Monday October 18, 1886
Jervis McEntee Diary Entry, October 18, 1886, from the Jervis McEntee papers, 1850-1905, in the Archives of American Art, Smithsonian Institution
Monday, Oct 18, 1886 Grey and threatening weather. Tom is picking the apples but does not get on very fast. There will be only a small crop, less than I supposed as many are defective. I went over to my studio and started a fire and finally drew in and commenced a picture from a study of a Sycamore I made at Arkville. But I do not consider my pictures sufficiently and go at them with too little deliberation. Still I cant do much until I see something started on the canvas.

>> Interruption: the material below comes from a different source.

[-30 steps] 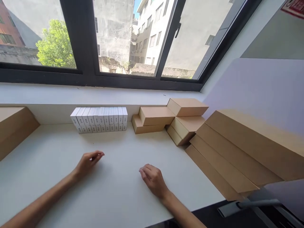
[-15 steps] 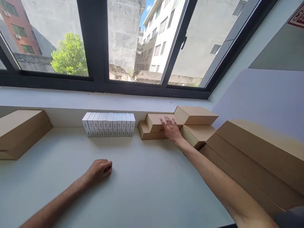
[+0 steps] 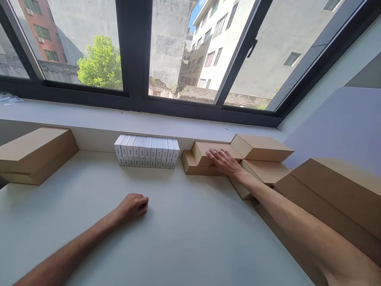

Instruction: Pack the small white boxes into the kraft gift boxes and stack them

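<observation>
My right hand (image 3: 224, 160) lies palm down on a brown cardboard box (image 3: 205, 154), fingers stretched over its top and front edge. That box rests on a lower cardboard box (image 3: 190, 167). Further right, more cardboard boxes (image 3: 264, 148) are stacked, partly hidden behind my right forearm. My left hand (image 3: 132, 206) rests on the white table (image 3: 166, 238) with its fingers curled in, and nothing shows in it. Beyond it, two layers of small white boxes (image 3: 147, 151) stand in a tight row against the back ledge.
At the far left lie stacked cardboard boxes (image 3: 35, 155). Large cardboard boxes (image 3: 336, 198) line the right side. Behind the table run a white sill (image 3: 178, 122) and a dark-framed window (image 3: 137, 99). Clear plastic (image 3: 10, 98) lies on the sill's left end.
The view has turned left, so everything sits further right in it. My right hand's fingers are closer together on the same box. My left hand stays curled on the table.
</observation>
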A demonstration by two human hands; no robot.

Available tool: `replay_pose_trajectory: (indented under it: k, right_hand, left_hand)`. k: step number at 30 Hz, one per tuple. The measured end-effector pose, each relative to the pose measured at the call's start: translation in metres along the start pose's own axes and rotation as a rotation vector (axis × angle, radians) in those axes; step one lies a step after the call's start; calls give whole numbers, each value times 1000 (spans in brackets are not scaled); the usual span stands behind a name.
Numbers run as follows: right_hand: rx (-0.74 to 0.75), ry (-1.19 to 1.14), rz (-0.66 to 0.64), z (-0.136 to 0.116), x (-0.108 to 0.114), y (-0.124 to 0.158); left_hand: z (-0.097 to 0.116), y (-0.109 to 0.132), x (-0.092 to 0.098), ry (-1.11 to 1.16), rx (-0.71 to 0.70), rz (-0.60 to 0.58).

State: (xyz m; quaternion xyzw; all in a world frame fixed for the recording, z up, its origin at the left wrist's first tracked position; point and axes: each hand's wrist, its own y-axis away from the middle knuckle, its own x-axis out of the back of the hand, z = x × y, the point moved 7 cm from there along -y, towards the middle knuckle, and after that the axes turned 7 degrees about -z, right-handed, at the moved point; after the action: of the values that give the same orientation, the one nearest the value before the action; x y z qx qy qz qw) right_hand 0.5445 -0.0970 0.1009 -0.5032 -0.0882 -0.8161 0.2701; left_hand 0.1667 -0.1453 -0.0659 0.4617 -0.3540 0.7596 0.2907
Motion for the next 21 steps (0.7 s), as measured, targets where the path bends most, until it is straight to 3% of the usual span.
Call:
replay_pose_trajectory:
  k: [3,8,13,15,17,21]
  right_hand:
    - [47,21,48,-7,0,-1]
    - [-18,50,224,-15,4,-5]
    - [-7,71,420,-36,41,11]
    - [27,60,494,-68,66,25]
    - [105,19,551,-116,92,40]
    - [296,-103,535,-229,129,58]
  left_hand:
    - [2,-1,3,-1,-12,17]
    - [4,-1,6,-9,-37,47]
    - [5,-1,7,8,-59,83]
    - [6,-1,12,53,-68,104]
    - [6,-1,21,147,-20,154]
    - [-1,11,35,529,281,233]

I worked there all day but I am not very well satisfied with what I did. My mind is not quiet. I worry too much and make myself disagreeable to myself and every one else. Mrs. Cantine came to my studio to see my pictures and invited me with Sara to dine with them next Friday evening with Mr & Mrs. Coykendall, her brother Mrs. Sheffield and his wife, Mr & Mrs. Osterhondt and some one else. I accepted but feel like any thing other than dinner parties. Lucy who was to let me have the money to pay the school tax finds it difficult to spare it. I wish I could get on without it. She thinks I am too anxious and troubled and so I am. I presume I tire her with my worries and she thinks me selfish. I suppose I am in some things to my great shame and regret, but after all I think I have made some effort in unselfish directions. What she said grieved me, but I expect I deserved it. I am very unhappy.